> _Task goal_
Wherever a picture appears, leave it out, and transcribe the rest of the records exactly.

++++++++++++++++++++

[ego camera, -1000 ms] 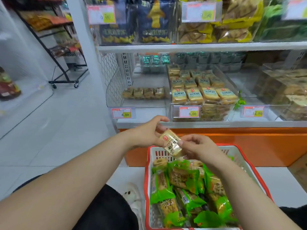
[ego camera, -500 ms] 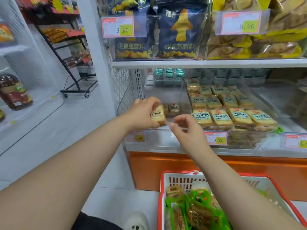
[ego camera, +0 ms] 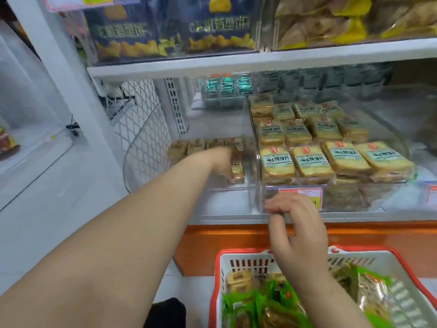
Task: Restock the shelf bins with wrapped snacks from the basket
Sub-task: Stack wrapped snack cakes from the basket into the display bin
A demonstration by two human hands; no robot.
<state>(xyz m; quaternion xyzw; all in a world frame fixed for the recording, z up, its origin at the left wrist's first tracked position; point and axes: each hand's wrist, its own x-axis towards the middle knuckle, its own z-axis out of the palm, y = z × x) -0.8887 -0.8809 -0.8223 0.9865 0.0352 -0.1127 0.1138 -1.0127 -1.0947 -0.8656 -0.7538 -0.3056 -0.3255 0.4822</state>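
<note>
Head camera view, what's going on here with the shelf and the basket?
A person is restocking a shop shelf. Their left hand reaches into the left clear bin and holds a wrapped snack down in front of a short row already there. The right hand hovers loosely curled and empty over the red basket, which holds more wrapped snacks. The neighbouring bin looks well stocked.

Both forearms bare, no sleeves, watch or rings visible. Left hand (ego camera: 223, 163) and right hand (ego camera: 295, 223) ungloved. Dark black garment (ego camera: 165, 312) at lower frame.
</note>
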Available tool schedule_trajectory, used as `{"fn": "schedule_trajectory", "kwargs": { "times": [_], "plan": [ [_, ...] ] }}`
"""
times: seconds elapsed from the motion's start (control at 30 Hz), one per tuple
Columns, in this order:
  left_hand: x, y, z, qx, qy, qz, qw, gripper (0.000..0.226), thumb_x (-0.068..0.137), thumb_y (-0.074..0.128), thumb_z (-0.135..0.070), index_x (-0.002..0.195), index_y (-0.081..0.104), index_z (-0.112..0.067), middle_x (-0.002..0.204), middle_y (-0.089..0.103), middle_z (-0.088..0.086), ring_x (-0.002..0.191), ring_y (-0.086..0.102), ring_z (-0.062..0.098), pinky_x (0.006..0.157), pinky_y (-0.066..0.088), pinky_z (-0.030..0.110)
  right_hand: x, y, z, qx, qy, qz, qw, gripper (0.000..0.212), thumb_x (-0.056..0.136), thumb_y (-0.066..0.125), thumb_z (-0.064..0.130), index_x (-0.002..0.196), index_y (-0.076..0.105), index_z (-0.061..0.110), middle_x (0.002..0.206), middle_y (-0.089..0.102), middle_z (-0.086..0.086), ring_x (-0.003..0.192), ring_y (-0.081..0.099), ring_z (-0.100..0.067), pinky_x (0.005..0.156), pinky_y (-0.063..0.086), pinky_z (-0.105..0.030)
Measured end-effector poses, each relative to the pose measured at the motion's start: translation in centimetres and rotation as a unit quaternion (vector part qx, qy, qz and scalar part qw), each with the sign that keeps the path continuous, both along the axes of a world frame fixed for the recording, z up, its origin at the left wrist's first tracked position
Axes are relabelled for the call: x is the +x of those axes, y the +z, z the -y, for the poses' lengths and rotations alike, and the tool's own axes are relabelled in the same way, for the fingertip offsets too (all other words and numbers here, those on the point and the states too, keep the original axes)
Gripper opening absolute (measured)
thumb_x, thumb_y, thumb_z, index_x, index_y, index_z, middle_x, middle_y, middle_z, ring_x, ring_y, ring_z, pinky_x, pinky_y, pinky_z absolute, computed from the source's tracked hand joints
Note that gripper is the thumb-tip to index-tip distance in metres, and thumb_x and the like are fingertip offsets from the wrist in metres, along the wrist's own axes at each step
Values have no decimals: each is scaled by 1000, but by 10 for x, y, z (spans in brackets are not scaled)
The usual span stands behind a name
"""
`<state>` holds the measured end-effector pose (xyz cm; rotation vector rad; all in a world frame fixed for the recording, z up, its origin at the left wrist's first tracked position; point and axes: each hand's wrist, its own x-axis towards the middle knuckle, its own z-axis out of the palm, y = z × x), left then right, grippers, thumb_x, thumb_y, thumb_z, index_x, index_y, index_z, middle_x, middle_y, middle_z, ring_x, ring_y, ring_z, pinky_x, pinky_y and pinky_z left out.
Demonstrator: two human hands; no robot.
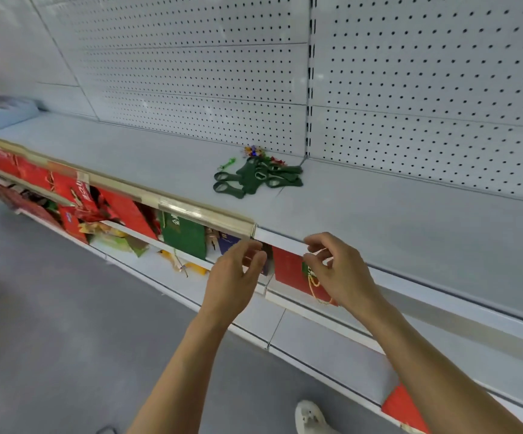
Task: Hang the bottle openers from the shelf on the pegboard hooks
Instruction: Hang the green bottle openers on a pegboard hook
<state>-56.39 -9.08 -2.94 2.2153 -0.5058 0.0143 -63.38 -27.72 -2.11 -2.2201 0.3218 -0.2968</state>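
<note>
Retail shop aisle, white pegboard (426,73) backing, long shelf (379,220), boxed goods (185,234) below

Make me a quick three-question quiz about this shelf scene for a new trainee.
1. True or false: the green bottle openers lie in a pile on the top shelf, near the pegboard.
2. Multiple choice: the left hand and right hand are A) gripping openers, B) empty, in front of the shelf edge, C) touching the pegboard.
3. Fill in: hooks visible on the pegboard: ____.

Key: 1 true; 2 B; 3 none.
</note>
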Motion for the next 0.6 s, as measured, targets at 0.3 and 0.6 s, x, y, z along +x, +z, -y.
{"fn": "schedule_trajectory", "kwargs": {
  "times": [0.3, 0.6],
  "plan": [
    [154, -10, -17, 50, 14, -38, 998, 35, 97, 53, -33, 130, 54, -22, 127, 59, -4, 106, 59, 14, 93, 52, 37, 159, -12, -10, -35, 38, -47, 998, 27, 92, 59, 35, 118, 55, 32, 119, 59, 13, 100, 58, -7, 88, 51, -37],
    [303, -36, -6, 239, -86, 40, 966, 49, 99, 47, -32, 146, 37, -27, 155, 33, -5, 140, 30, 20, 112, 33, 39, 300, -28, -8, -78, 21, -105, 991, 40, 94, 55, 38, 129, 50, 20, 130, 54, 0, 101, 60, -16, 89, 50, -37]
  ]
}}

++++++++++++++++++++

> _Exercise response_
[ego camera, -1000 ms] 
[ego camera, -500 ms] 
[ego camera, +0 ms] 
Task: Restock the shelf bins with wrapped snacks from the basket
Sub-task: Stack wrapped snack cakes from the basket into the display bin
A demonstration by two human hands; no robot.
<state>(xyz m; quaternion xyzw; all in a world frame fixed for the recording, z up, its origin at the left wrist's first tracked position; point and axes: each hand's wrist, its own x-axis towards the middle knuckle, its own z-axis out of the palm, y = z × x) -0.8887 -0.8809 -0.8223 0.9865 0.0352 -0.1127 0.1138 -1.0127 -1.0947 -0.8656 -0.7538 -0.3056 -0.3255 0.4822</state>
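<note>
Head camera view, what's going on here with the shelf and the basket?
A person is restocking a shop shelf. Their left hand reaches into the left clear bin and holds a wrapped snack down in front of a short row already there. The right hand hovers loosely curled and empty over the red basket, which holds more wrapped snacks. The neighbouring bin looks well stocked.

Both forearms bare, no sleeves, watch or rings visible. Left hand (ego camera: 223, 163) and right hand (ego camera: 295, 223) ungloved. Dark black garment (ego camera: 165, 312) at lower frame.
</note>
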Available tool schedule_trajectory, used as `{"fn": "schedule_trajectory", "kwargs": { "times": [_], "plan": [ [_, ...] ] }}`
"""
times: seconds elapsed from the motion's start (control at 30 Hz), one per tuple
Columns, in this order:
  left_hand: x, y, z, qx, qy, qz, qw, gripper (0.000..0.226), thumb_x (-0.068..0.137), thumb_y (-0.074..0.128), thumb_z (-0.135..0.070), index_x (-0.002..0.195), index_y (-0.081..0.104), index_z (-0.112..0.067), middle_x (-0.002..0.204), middle_y (-0.089..0.103), middle_z (-0.088..0.086), ring_x (-0.002..0.191), ring_y (-0.086..0.102), ring_z (-0.062..0.098), pinky_x (0.006..0.157), pinky_y (-0.066..0.088), pinky_z (-0.030..0.110)
  right_hand: x, y, z, qx, qy, qz, qw, gripper (0.000..0.212), thumb_x (-0.056..0.136), thumb_y (-0.066..0.125), thumb_z (-0.064..0.130), index_x (-0.002..0.196), index_y (-0.076..0.105), index_z (-0.061..0.110), middle_x (0.002..0.206), middle_y (-0.089..0.102), middle_z (-0.086..0.086), ring_x (-0.003..0.192), ring_y (-0.081..0.099), ring_z (-0.100..0.067), pinky_x (0.005..0.156), pinky_y (-0.063..0.086), pinky_z (-0.105..0.030)
Measured end-effector poses, each relative to the pose measured at the motion's start: translation in centimetres and rotation as a unit quaternion (vector part qx, qy, qz and scalar part qw), each with the sign that keeps the path continuous, both along the axes of a world frame fixed for the recording, z up, its origin at the left wrist's first tracked position
Axes are relabelled for the call: x is the +x of those axes, y the +z, z the -y, for the poses' lengths and rotations alike, and the tool's own axes are relabelled in the same way, for the fingertip offsets too (all other words and numbers here, those on the point and the states too, keep the original axes)
Gripper opening absolute (measured)
thumb_x, thumb_y, thumb_z, index_x, index_y, index_z, middle_x, middle_y, middle_z, ring_x, ring_y, ring_z, pinky_x, pinky_y, pinky_z absolute, computed from the source's tracked hand joints
Note that gripper is the thumb-tip to index-tip distance in metres, and thumb_x and the like are fingertip offsets from the wrist in metres, along the wrist's own axes at each step
Values have no decimals: each is scaled by 1000, but by 10 for x, y, z (spans in brackets are not scaled)
The usual span stands behind a name
"""
`<state>` holds the measured end-effector pose (xyz cm; rotation vector rad; all in a world frame fixed for the recording, z up, its origin at the left wrist's first tracked position; point and axes: each hand's wrist, its own x-axis towards the middle knuckle, its own z-axis out of the palm, y = z × x), left then right, grippers, thumb_x, thumb_y, thumb_z, index_x, index_y, index_z, middle_x, middle_y, middle_z, ring_x, ring_y, ring_z, pinky_x, pinky_y and pinky_z left out.
Demonstrator: two human hands; no robot.
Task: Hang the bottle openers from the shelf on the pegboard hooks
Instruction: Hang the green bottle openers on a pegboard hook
<state>-56.39 -9.08 -2.94 2.2153 -0.5058 0.0143 -63.38 -27.72 -2.11 -2.2201 0.3218 -0.2968</state>
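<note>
Retail shop aisle, white pegboard (426,73) backing, long shelf (379,220), boxed goods (185,234) below

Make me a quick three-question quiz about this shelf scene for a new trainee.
1. True or false: the green bottle openers lie in a pile on the top shelf, near the pegboard.
2. Multiple choice: the left hand and right hand are A) gripping openers, B) empty, in front of the shelf edge, C) touching the pegboard.
3. Fill in: hooks visible on the pegboard: ____.

Key: 1 true; 2 B; 3 none.
</note>
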Motion for the next 0.6 s, as measured, targets at 0.3 and 0.6 s, x, y, z along +x, +z, -y.
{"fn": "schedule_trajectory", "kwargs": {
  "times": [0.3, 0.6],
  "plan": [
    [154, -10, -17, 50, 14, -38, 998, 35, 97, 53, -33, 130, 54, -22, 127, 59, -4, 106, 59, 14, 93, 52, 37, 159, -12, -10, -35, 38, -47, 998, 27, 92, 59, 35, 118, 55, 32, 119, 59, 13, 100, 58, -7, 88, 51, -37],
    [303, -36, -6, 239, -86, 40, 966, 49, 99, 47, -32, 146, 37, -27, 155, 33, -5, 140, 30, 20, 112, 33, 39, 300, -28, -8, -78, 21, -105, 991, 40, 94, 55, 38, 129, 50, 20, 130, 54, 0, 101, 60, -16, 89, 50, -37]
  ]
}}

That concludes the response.